◆ What you should do
Your answer should be the entries below, reproduced character for character.

◆ Dataset entries

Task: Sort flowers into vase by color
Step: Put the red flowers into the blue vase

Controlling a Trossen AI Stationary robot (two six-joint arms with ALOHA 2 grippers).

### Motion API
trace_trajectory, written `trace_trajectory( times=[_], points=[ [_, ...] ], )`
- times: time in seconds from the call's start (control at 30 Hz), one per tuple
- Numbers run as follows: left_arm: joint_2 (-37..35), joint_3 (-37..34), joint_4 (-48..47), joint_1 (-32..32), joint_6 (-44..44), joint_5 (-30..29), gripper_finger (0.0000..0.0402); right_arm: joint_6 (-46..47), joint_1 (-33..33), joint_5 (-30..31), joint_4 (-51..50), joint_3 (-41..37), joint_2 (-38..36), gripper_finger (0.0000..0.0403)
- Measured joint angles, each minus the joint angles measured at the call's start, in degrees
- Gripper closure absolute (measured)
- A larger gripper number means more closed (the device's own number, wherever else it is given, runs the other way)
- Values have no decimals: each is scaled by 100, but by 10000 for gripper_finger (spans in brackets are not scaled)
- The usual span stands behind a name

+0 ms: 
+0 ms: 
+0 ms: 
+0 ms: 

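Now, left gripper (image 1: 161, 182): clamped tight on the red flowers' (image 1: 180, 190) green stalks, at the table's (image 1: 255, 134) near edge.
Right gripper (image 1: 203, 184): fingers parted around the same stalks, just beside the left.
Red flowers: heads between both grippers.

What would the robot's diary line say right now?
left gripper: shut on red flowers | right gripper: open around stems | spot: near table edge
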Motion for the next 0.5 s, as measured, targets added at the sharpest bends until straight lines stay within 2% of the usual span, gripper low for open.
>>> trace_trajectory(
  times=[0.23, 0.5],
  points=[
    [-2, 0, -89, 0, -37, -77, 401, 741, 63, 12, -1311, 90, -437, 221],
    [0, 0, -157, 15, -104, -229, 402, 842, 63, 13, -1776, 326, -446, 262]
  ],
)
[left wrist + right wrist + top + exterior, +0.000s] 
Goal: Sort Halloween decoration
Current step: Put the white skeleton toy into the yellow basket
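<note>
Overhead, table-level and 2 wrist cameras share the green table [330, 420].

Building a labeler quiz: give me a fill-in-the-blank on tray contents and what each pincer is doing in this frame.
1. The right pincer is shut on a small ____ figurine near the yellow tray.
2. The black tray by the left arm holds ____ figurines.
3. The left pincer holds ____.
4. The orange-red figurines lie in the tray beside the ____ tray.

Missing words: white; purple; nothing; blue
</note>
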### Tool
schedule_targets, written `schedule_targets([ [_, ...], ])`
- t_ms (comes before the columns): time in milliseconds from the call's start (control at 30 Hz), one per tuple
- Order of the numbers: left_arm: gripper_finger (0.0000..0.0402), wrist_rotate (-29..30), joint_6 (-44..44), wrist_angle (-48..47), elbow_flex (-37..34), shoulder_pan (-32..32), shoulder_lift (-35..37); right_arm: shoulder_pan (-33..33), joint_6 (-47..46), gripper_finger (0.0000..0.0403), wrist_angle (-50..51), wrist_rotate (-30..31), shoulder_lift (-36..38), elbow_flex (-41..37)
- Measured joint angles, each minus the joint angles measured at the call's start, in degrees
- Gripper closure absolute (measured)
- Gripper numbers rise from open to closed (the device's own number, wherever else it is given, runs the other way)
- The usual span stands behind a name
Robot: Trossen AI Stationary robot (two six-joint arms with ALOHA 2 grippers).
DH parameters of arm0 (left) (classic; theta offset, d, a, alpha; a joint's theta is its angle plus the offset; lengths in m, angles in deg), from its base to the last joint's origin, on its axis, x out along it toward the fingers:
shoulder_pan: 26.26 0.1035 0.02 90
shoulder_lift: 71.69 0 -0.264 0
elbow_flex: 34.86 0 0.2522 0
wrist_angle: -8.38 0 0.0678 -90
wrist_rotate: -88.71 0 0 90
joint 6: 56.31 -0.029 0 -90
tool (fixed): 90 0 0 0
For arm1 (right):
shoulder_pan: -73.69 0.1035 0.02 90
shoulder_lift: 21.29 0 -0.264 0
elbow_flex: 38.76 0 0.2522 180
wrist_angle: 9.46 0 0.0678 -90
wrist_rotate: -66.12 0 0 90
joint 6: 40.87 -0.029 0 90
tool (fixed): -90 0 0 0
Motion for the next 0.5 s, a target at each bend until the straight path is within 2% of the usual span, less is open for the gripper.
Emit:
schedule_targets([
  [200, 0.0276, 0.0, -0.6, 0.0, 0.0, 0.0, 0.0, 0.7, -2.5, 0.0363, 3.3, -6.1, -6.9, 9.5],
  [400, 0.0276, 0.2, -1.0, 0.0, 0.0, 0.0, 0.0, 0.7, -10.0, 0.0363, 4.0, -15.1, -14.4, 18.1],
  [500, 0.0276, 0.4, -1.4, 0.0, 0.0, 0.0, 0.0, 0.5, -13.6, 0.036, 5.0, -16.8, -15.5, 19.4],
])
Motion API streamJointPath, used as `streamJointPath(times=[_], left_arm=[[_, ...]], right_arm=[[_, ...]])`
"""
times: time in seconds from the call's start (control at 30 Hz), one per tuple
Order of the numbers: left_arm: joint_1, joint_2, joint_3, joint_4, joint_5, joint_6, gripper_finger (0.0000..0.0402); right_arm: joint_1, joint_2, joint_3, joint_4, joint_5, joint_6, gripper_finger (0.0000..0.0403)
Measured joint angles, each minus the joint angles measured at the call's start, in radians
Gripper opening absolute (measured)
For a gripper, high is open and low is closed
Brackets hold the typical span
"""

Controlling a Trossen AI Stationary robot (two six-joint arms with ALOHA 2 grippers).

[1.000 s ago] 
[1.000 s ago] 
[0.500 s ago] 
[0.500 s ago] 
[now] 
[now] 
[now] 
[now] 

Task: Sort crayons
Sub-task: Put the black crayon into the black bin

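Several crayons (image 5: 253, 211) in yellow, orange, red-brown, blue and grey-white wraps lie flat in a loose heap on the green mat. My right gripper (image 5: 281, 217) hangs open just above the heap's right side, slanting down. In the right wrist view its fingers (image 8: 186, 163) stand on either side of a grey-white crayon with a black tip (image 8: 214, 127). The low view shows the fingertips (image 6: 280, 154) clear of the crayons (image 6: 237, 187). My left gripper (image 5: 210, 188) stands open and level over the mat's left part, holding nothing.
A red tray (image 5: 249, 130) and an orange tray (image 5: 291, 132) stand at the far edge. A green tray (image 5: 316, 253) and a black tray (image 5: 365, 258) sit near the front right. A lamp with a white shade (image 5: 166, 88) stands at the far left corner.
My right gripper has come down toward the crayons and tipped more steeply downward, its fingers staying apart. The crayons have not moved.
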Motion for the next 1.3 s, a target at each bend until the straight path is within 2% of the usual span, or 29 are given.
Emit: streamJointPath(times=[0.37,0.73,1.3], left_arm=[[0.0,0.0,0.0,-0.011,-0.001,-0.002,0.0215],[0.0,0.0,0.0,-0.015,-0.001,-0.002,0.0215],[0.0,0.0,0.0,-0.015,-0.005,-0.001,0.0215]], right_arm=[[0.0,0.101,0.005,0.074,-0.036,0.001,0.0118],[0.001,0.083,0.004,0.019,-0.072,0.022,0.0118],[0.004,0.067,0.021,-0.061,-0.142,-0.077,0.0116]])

◆ Written solution
Task: Sort flowers into vase by color
Step: Put the red flowers into the blue vase

Controlling a Trossen AI Stationary robot (two six-joint arms with ALOHA 2 grippers).

### Motion API
trace_trajectory, written `trace_trajectory( times=[_], points=[ [_, ...] ], )`
- times: time in seconds from the call's start (control at 30 Hz), one per tuple
- Numbers run as follows: left_arm: joint_2 (-37..35), joint_3 (-37..34), joint_4 (-48..47), joint_1 (-32..32), joint_6 (-44..44), joint_5 (-30..29), gripper_finger (0.0000..0.0402); right_arm: joint_6 (-46..47), joint_1 (-33..33), joint_5 (-30..31), joint_4 (-51..50), joint_3 (-41..37), joint_2 (-38..36), gripper_finger (0.0000..0.0403)
- Measured joint angles, each minus the joint angles measured at the call's start, in degrees
- Gripper closure absolute (measured)
- A larger gripper number means more closed (the device's own number, wherever else it is given, runs the other way)
- Values have no decimals: each is scaled by 100, but by 10000 for gripper_finger (spans in brackets are not scaled)
- The usual span stands behind a name

+0 ms: 
+0 ms: 
+0 ms: 
+0 ms: 

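Now, left gripper (image 1: 161, 182): clamped tight on the red flowers' (image 1: 180, 190) green stalks, at the table's (image 1: 255, 134) near edge.
Right gripper (image 1: 203, 184): fingers parted around the same stalks, just beside the left.
Red flowers: heads between both grippers.

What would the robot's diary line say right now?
left gripper: shut on red flowers | right gripper: open around stems | spot: near table edge
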Motion for the next 0.5 s, as measured, targets added at the sharpest bends until straight lines stay within 2% of the usual span, gripper low for open.
>>> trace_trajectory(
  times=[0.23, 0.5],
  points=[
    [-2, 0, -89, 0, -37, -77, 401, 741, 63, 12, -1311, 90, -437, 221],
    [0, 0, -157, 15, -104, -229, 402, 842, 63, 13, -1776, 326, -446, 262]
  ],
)
[left wrist + right wrist + top + exterior, +0.000s] 
Goal: Sort Halloween decoration
Current step: Put the white skeleton toy into the yellow basket
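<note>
Overhead, table-level and 2 wrist cameras share the green table [330, 420].

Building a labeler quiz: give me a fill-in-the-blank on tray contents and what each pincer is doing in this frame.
1. The right pincer is shut on a small ____ figurine near the yellow tray.
2. The black tray by the left arm holds ____ figurines.
3. The left pincer holds ____.
4. The orange-red figurines lie in the tray beside the ____ tray.

Missing words: white; purple; nothing; blue
</note>
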### Tool
schedule_targets, written `schedule_targets([ [_, ...], ])`
- t_ms (comes before the columns): time in milliseconds from the call's start (control at 30 Hz), one per tuple
- Order of the numbers: left_arm: gripper_finger (0.0000..0.0402), wrist_rotate (-29..30), joint_6 (-44..44), wrist_angle (-48..47), elbow_flex (-37..34), shoulder_pan (-32..32), shoulder_lift (-35..37); right_arm: shoulder_pan (-33..33), joint_6 (-47..46), gripper_finger (0.0000..0.0403), wrist_angle (-50..51), wrist_rotate (-30..31), shoulder_lift (-36..38), elbow_flex (-41..37)
- Measured joint angles, each minus the joint angles measured at the call's start, in degrees
- Gripper closure absolute (measured)
- Gripper numbers rise from open to closed (the device's own number, wherever else it is given, runs the other way)
- The usual span stands behind a name
Robot: Trossen AI Stationary robot (two six-joint arms with ALOHA 2 grippers).
DH parameters of arm0 (left) (classic; theta offset, d, a, alpha; a joint's theta is its angle plus the offset; lengths in m, angles in deg), from its base to the last joint's origin, on its axis, x out along it toward the fingers:
shoulder_pan: 26.26 0.1035 0.02 90
shoulder_lift: 71.69 0 -0.264 0
elbow_flex: 34.86 0 0.2522 0
wrist_angle: -8.38 0 0.0678 -90
wrist_rotate: -88.71 0 0 90
joint 6: 56.31 -0.029 0 -90
tool (fixed): 90 0 0 0
For arm1 (right):
shoulder_pan: -73.69 0.1035 0.02 90
shoulder_lift: 21.29 0 -0.264 0
elbow_flex: 38.76 0 0.2522 180
wrist_angle: 9.46 0 0.0678 -90
wrist_rotate: -66.12 0 0 90
joint 6: 40.87 -0.029 0 90
tool (fixed): -90 0 0 0
Motion for the next 0.5 s, a target at each bend until the straight path is within 2% of the usual span, less is open for the gripper.
Emit:
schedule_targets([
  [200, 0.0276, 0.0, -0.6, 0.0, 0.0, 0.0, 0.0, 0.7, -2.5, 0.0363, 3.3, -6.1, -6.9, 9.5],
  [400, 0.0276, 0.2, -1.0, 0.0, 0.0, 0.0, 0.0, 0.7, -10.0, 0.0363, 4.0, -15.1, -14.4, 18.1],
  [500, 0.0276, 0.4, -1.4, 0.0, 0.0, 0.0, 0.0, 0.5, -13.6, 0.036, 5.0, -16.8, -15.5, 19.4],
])
Motion API streamJointPath, used as `streamJointPath(times=[_], left_arm=[[_, ...]], right_arm=[[_, ...]])`
"""
times: time in seconds from the call's start (control at 30 Hz), one per tuple
Order of the numbers: left_arm: joint_1, joint_2, joint_3, joint_4, joint_5, joint_6, gripper_finger (0.0000..0.0402); right_arm: joint_1, joint_2, joint_3, joint_4, joint_5, joint_6, gripper_finger (0.0000..0.0403)
Measured joint angles, each minus the joint angles measured at the call's start, in radians
Gripper opening absolute (measured)
For a gripper, high is open and low is closed
Brackets hold the typical span
"""

Controlling a Trossen AI Stationary robot (two six-joint arms with ALOHA 2 grippers).

[1.000 s ago] 
[1.000 s ago] 
[0.500 s ago] 
[0.500 s ago] 
[now] 
[now] 
[now] 
[now] 

Task: Sort crayons
Sub-task: Put the black crayon into the black bin

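Several crayons (image 5: 253, 211) in yellow, orange, red-brown, blue and grey-white wraps lie flat in a loose heap on the green mat. My right gripper (image 5: 281, 217) hangs open just above the heap's right side, slanting down. In the right wrist view its fingers (image 8: 186, 163) stand on either side of a grey-white crayon with a black tip (image 8: 214, 127). The low view shows the fingertips (image 6: 280, 154) clear of the crayons (image 6: 237, 187). My left gripper (image 5: 210, 188) stands open and level over the mat's left part, holding nothing.
A red tray (image 5: 249, 130) and an orange tray (image 5: 291, 132) stand at the far edge. A green tray (image 5: 316, 253) and a black tray (image 5: 365, 258) sit near the front right. A lamp with a white shade (image 5: 166, 88) stands at the far left corner.
My right gripper has come down toward the crayons and tipped more steeply downward, its fingers staying apart. The crayons have not moved.
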Motion for the next 1.3 s, a target at each bend until the straight path is within 2% of the usual span, or 29 are given.
Emit: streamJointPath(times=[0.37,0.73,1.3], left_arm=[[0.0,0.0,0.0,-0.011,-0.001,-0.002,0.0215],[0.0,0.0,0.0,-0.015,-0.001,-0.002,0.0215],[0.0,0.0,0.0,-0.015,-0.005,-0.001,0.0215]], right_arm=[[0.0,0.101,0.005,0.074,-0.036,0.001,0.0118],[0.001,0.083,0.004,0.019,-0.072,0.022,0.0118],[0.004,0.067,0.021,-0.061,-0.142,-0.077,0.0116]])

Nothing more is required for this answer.